- The task -
What is needed is a copy of each line in the listing below that contains "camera".

** Opening Available data block **

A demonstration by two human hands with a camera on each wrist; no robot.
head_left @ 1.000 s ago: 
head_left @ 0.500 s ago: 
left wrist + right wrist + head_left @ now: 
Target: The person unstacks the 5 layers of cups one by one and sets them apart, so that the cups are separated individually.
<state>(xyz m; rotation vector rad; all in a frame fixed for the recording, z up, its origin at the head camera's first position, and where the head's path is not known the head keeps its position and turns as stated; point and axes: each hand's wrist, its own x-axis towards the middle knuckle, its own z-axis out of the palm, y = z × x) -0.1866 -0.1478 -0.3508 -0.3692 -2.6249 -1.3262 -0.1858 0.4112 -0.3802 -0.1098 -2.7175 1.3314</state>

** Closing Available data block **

- Task solution -
A demonstration by two human hands with a camera on each wrist; no robot.
<state>(xyz m; rotation vector rad; all in a frame fixed for the recording, z up, its origin at the head camera's first position, and where the head's path is not known the head keeps its position and turns as stated; point and axes: each hand's wrist, its own x-axis towards the middle knuckle, its own z-axis out of the palm, y = z × x) -0.1866 -0.1478 -0.3508 -0.3692 -2.6249 -1.3262 -0.1858 0.4112 -0.3802 -0.1098 -2.7175 1.3314</state>

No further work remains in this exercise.